そんなわけでギルドに着いたのだが、ギルドの扉を開こうとすると、勝手に開いた。入るとそこには受付までの道に跪いた男達がいた。
「「「「兄貴!おはようございます!」」」」
「お、おはよう」
「「「「今日はどのようなご用で?」」」」
「ぎ、ギルド長に用事が…」
「おい、今すぐギルド長をお呼びしろ!」
「はっ!今すぐに!」
「兄貴!さっ、こちらへ!」
「お、おぅ」
「兄貴!何か飲みやすか?」
「お、おぅ」
「姉御も何か飲みやすか?」
「あ、うん」
強面の男達はどこぞのレストランの店員のように用を聞き、席に案内して飲み物を持ってきた。その間も無駄口を叩くことなく、静かに跪いていた。そして先程ギルド長を呼びにいったものが帰ってきた。しかもちゃんとギルド長を連れてきている。
「兄貴!ギルド長を連れてきました!」
「あ、うん」
「ほっほっほ、ソウタ殿今日はどのような用事ですかな?」
「はい、この街で高難度の依頼があるのならするようにと、キリカ街のギルド長に言われてまして」
「そうですな、今のところはないですね。ここにいる冒険者達も普段は酒ばっか飲んでますが、Cランクの実力を持つものばかりですからね」
「そうでしたか。それならさっそく次の街に向かいますね。元々王都に向かう通過点であってここに留まるわけにもいかないので」
「そうですか。まぁお土産だけでも持っていってくださいな。ギルドを出て右に行ったところにおいしいチーズが売られてる店があります。ぜひともそちらで買い物していってください」
「ご丁寧にありがとうございます。それでは」
「ええ、また近くに来ましたら寄ってくださいね」
そう言って席を立ち上がって出ていこうとすると男達がこちらを悲しそうな目で見ていた。なぜか泣いてる者でさえいた。
「あ、兄貴ぃ…行ってしまうんですかっ?」
おい、なんでだ。なんでお前そんな悲しそうな顔してんだよ。というか今日のお前らどうしたんだよ。ずいぶん感情豊かだな。情緒不安定か?
「あ、うん」
「俺らを置いていくって言うんですかっ?」
そもそも連れてきてすらないんですけど。元々ここにいたよね?置いていくもなにもないよね?
「そうだな」
「俺らのどこがいけないって言うんですか!」
そうだな。敢えて言うとどうしてそんなに1日で変われるのかってところだな。
「え、あーっと…うーん、よし。今日からお前がここのボスだ!」
うん、僕何言ってんだろ。そもそもこの流れがなんなんだろ。
「お、俺でいいんですか!?」
「あぁ、お前が一番ふさわしいと僕は思ってる」
うん、てかお前がここで一番強いとか言って無かったっけ?
「あ、ありがとうございます!」
「おう、頑張れよ。頑張ってみんなをまとめるんだぞ」
「はい!頑張って兄貴のように一人前の男になってみせます!」
「じゃあな」
「「「「お世話になりやした!」」」」
僕は背を向けた後手を上げて別れの言葉を言うと後ろから泣いたような声が聞こえてきた。それから兄貴コールが聞こえてきたが、それを無視して僕達はギルドを後にした。

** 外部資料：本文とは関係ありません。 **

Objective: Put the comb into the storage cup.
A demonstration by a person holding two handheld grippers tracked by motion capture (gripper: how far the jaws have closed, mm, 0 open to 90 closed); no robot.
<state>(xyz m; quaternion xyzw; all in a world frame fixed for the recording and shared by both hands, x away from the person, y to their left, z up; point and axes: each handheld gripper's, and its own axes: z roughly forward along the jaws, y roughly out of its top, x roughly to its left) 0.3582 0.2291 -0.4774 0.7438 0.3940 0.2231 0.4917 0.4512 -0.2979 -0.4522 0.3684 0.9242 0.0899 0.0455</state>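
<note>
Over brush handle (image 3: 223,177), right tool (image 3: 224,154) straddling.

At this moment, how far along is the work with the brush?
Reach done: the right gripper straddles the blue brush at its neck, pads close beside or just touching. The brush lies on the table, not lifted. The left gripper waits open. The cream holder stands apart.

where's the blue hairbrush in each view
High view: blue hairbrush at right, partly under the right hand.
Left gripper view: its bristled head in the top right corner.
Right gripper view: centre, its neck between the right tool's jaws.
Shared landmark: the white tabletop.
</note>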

それから少ししたところにチーズ屋があり、どれも美味しそうだったので大量に買っていくとすごく店主に喜ばれた。
それから宿に向かうまでの間、強面の男達からは羨望の眼差しで見られた。宿でアッシュを回収して王都側の門に向かうとなぜかギルドの冒険者が集まっていて、握手を求められ、サインを求められ、お土産をもらって寂しそうに別れを告げられた。
門から離れていく僕達に後ろの男達から熱い兄貴コールがしたが、それは離れていくうちに段々と消えていった。それから少ししてスズネから一言告げられた。